Asian shares rally on strong US tech results

Sydney — Asian shares were buoyed by a late bounce in US tech on Friday as results from Meta and Amazon beat expectations, while investors are bracing for US jobs figures, which could hasten bets for rate cuts if they come in below forecast.

Both quarterly results from Meta Platforms and Amazon.com impressed investors, with their shares surging 15% and 7% in after-hour trading, respectively, adding a combined $280bn in stock market value on Thursday. Apple, however, fell 3% after the close on disappointing China sales.

The risk rally is set to spill over to European markets, with Eurostoxx 50 futures up 0.9%. S&P 500 futures extended gains to be up 1% while S&P 500 futures rose 0.5%.

In Asia, Japan’s Nikkei added 0.5%, bringing the weekly gain to 1.2%, while MSCI’s broadest index of Asia-Pacific shares outside Japan jumped 1.2% and was up 0.7% on the week.

However, weak China sentiment again weighed on the local markets. China’s bluechips fell 0.7%, while Hong Kong’s Hang Seng index pared earlier gains to be up just 0.3%.

The tech rally has helped wash over the flurry of worry around US regional banks, though that part of the market remains under pressure. The KBW Regional Banking index fell 2%, after its 6% slide the day before.

Concerns about the health of regional lenders resurfaced after New York Community Bancorp reported increased stress in its commercial real estate portfolio.

“It does provide another bit of a headwind for sentiment within the equity market. But for the Fed, I think that at this stage it’s not yet a concern that will tilt them or force them into some policy action,” said Rodrigo Catril, senior forex strategist at National Australia Bank.

For now, investors are mostly waiting for US payrolls data on Friday. Economists expect the US economy added 180,000 new jobs in January, while the jobless rate ticked up to 3.8% from 3.7%.

That would come after a surprise jump in jobless claims and a weak private payrolls report.

“If you look at the distributions of the survey, it actually has a significantly wide distribution, so there’s a greater degree of uncertainty in terms of the outcome,” said Catril.

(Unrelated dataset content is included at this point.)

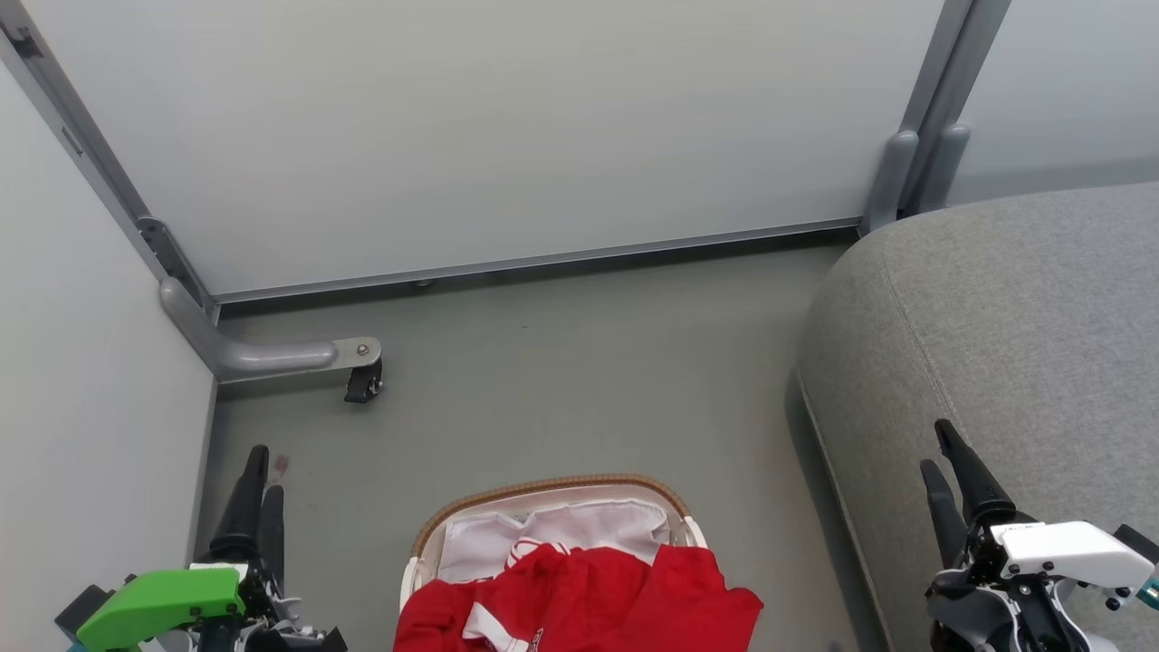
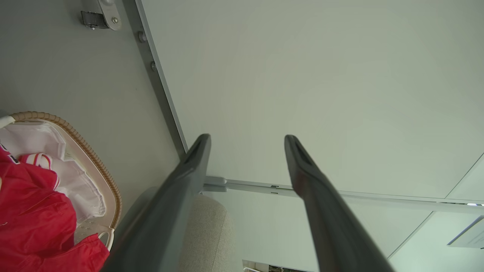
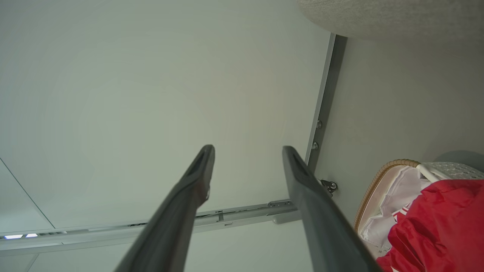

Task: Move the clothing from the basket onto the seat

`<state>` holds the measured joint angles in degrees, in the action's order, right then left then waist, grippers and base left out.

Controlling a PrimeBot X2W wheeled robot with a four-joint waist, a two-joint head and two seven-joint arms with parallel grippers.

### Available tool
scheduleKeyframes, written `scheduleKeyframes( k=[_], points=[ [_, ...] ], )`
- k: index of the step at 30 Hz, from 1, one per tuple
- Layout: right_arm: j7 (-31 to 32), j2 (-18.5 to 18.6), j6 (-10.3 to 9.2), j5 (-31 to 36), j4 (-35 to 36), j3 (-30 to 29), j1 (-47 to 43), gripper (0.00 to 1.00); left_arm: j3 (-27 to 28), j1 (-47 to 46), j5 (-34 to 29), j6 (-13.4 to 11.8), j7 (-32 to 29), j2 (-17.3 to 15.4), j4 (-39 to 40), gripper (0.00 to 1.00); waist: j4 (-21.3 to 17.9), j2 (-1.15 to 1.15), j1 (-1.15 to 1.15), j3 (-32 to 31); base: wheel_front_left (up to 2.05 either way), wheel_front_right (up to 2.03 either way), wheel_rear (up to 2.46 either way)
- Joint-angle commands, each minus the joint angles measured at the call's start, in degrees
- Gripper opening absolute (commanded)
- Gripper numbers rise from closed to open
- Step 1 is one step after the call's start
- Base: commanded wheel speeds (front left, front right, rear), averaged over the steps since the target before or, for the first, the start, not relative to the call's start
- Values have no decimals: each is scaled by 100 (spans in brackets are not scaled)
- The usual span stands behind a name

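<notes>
The clothing (image 1: 579,598) is heaped in the basket (image 1: 552,483), long axis across the head view, spilled over the rim toward the seat (image 1: 996,344). The perforated wall (image 3: 452,170) is seen in the right wrist view. The left gripper (image 1: 265,471) and right gripper (image 1: 935,445) are spread wide, empty.

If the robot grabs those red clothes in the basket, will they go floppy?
Probably floppy: the red clothing lies crumpled and drapes over the basket rim. Likely light, being thin fabric. It might drag the white liner along.
</notes>
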<state>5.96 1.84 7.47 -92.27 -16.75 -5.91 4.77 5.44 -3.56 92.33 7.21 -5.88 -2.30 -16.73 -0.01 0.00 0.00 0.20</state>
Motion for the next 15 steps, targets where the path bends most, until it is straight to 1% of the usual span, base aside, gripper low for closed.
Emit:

“Although yesterday Fed chair [Jerome] Powell didn’t think a March rate cut was likely, ultimately … the data will determine the case for when the Fed should start easing.”

Payrolls

A downside miss in payrolls could bring a March rate cut back into play. Markets still see a chance of a March move at about 40%, while the probability for a May move stood at 32 basis points — implying a 100% probability of 25 basis points and some chance of a 50 basis-point easing.

Reflecting the still sizeable cuts to come this year — about 145 basis points priced in — and renewed jitters over regional US banks adding to safe-haven demand, longer-term Treasuries are headed for the best week since mid December.

Ten year treasury yields rose 2 basis points to 3.887%, but were still down a whopping 27 basis points for the week. The rate sensitive two-years were also up 2 bps at 4.2186%, but down 15 bps on the week.

The slide in yields pressured the US dollar, which fell 0.5% overnight against its peers and on Friday stuck to the low end of its recent range at 103.03.

The euro was buoyant at $1.0877, having lifted 0.5% overnight after data showed underlying price pressures in the eurozone were still strong. The sterling perched at $1.2745, having rallied 0.5% overnight after the Bank of England said it would tread carefully about rate cuts.

In energy markets, oil prices recouped some losses from the previous day after a decision by Opec+ to keep its oil output policy unchanged, though they are still headed for weekly losses.

Brent crude futures rose 0.6% to $79.15 a barrel, after falling more than 2% the previous day and US West Texas Intermediate crude gained 0.5% to $74.2 a barrel.

Safe-haven gold was flat at $2,055.20.